• Exercise
Take every line containing "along" from the material and copy it.

• Dataset content

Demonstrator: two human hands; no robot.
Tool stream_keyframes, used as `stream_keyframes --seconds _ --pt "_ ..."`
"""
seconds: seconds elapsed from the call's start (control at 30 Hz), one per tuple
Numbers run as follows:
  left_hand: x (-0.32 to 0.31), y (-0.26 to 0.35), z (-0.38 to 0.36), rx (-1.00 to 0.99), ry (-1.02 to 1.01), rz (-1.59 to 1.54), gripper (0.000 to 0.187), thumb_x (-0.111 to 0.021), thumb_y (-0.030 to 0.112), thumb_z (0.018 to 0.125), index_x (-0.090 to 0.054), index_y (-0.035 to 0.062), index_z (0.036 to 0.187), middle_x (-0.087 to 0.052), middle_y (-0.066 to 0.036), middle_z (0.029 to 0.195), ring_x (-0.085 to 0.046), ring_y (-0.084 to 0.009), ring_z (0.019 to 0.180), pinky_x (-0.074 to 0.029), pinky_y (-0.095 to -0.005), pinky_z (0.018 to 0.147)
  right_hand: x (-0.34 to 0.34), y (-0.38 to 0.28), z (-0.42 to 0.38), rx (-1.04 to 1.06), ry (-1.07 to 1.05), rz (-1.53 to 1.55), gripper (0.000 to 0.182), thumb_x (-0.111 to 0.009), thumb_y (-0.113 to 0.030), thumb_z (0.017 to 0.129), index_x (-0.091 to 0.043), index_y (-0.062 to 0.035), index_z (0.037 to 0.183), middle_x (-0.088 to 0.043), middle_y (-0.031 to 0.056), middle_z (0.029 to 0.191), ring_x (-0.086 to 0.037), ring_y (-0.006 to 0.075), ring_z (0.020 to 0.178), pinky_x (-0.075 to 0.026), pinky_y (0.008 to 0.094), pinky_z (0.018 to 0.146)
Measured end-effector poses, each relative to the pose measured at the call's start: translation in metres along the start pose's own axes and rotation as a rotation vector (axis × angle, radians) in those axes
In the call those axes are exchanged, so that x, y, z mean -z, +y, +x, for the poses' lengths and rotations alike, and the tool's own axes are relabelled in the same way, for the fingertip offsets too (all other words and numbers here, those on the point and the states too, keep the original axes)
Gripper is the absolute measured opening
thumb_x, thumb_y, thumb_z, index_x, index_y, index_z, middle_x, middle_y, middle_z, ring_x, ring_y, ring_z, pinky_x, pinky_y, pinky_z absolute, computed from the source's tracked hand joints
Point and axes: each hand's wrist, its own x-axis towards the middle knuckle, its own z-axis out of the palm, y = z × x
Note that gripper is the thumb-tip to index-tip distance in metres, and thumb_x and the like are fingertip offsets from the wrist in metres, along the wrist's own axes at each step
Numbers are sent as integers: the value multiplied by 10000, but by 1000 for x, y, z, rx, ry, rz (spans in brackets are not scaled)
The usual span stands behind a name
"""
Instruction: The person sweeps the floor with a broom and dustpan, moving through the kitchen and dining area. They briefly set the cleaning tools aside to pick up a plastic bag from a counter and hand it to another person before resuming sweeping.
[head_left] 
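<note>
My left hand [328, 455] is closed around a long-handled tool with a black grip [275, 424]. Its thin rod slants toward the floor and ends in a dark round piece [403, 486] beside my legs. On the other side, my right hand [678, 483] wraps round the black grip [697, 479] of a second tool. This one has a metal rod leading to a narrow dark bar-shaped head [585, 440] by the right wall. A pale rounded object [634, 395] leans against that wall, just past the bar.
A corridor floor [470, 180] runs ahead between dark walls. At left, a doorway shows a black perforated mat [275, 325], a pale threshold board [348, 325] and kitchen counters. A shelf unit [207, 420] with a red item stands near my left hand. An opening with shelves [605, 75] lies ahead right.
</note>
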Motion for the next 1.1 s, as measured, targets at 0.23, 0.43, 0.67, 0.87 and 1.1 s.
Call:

• Task solution
Measured end-effector poses, each relative to the pose measured at the call's start: translation in metres along the start pose's own axes and rotation as a rotation vector (axis × angle, radians) in those axes
Note that gripper is the thumb-tip to index-tip distance in metres, and thumb_x and the like are fingertip offsets from the wrist in metres, along the wrist's own axes at each step

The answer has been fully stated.